Date: Wed, 30 Nov 2016 18:38:16 +0100
From: "Luis R. Rodriguez" <mcgrof@kernel.org>
To: Nicholas Piggin <npiggin@gmail.com>, "H. Peter Anvin" <hpa@zytor.com>,
        Michael Matz <matz@suse.de>, Arnd Bergmann <arnd@arndb.de>,
        Josh Poimboeuf <jpoimboe@redhat.com>,
        Kees Cook <keescook@chromium.org>
Cc: "Luis R. Rodriguez" <mcgrof@kernel.org>,
        Guenter Roeck <linux@roeck-us.net>,
        Masami Hiramatsu <mhiramat@kernel.org>,
        "linux-kernel@vger.kernel.org" <linux-kernel@vger.kernel.org>,
        Fengguang Wu <fengguang.wu@intel.com>,
        Adrian Hunter <adrian.hunter@intel.com>,
        David Ahern <dsahern@gmail.com>, Jiri Olsa <jolsa@kernel.org>,
        Namhyung Kim <namhyung@kernel.org>, Wang Nan <wangnan0@huawei.com>,
        Arnaldo Carvalho de Melo <acme@kernel.org>,
        Borislav Petkov <bp@alien8.de>, Joerg Roedel <joro@8bytes.org>
Subject: Re: linker-tables v5 testing
Message-ID: <20161130173816.GP1402@wotan.suse.de>
References: <CAB=NE6Whw=q-7waoqE7PmJZ+ZVGN9QqsKg26819gvStfPk_+8A@mail.gmail.com>
 <f9e3abc8-fc5f-df73-4ddf-6f7a7b4a9112@roeck-us.net>
 <20161130013349.GN1402@wotan.suse.de>
 <20161130140947.3ea27d9e@roar.ozlabs.ibm.com>
MIME-Version: 1.0
Content-Type: text/plain; charset=us-ascii
Content-Disposition: inline
In-Reply-To: <20161130140947.3ea27d9e@roar.ozlabs.ibm.com>
User-Agent: Mutt/1.6.0 (2016-04-01)
Sender: linux-kernel-owner@vger.kernel.org
Content-Length: 8194
Lines: 172

On Wed, Nov 30, 2016 at 02:09:47PM +1100, Nicholas Piggin wrote:
> On Wed, 30 Nov 2016 02:33:49 +0100
> "Luis R. Rodriguez" <mcgrof@kernel.org> wrote:
> 
> > On Thu, Nov 24, 2016 at 08:18:40AM -0800, Guenter Roeck wrote:
> > > Hi Luis,
> > > 
> > > On 11/23/2016 08:11 PM, Luis R. Rodriguez wrote:  
> > > > Guenter,
> > > > 
> > > > I think I'm ready to start pushing a new patch set out for review.
> > > > Before I do that -- can I trouble you for letting your test
> > > > infrastructure hammer it?
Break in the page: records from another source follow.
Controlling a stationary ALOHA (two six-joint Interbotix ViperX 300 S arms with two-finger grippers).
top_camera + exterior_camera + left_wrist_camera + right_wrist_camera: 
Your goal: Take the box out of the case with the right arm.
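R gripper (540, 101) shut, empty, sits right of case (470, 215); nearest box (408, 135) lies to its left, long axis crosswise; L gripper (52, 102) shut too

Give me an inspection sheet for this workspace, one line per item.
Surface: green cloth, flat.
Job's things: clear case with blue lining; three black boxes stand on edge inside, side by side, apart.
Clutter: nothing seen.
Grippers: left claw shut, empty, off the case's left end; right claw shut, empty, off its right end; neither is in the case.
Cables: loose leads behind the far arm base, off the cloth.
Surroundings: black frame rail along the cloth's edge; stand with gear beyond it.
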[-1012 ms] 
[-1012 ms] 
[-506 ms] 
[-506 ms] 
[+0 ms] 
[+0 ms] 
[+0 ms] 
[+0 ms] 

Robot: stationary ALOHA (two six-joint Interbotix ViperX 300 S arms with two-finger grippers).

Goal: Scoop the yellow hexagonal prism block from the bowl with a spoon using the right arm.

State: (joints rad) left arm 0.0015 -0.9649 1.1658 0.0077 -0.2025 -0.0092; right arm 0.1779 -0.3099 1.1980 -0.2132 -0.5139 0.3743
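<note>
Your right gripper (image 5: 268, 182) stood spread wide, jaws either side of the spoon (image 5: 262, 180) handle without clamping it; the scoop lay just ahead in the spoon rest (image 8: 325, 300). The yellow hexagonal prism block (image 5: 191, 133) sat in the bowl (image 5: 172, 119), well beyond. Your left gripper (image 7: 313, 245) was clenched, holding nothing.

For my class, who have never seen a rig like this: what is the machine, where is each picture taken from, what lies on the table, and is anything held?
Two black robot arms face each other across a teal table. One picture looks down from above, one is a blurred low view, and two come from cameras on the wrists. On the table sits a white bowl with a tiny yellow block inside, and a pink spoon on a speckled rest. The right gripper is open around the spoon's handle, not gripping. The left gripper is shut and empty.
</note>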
I'll only push out the patches for review
> > > > based on this new set of changes once all tests come back OK for all
> > > > architectures.
> > > > 
> > > > https://git.kernel.org/cgit/linux/kernel/git/mcgrof/linux-next.git/log/?h=20161117-linker-tables-v5
> > > > 
> > > > Fenguang & Guenter,
> > > > 
> > > > Any chance I can trouble you to enable the new driver:
> > > > CONFIG_TEST_LINKTABLES=y on each kernel configuration as it will run a
> > > > test driver which will WARN_ON() if it finds any errors.
> > > >   
> > > 
> > > I see a number of compile failures as well as some crashes in your test driver.
> > > Please have a look. http://kerneltests.org/builders, column 'testing'.
> > >   
> > 
> > Thanks! I believe I have addressed most issues.. Any chance I can have you re-try with
> > this new branch:
> > 
> > https://git.kernel.org/cgit/linux/kernel/git/mcgrof/linux-next.git/log/?h=20161117-linker-tables-v5-try2
> 
> Few minor things:
> 
> - Can module-common.lds be generated with standard cpp_lds_S?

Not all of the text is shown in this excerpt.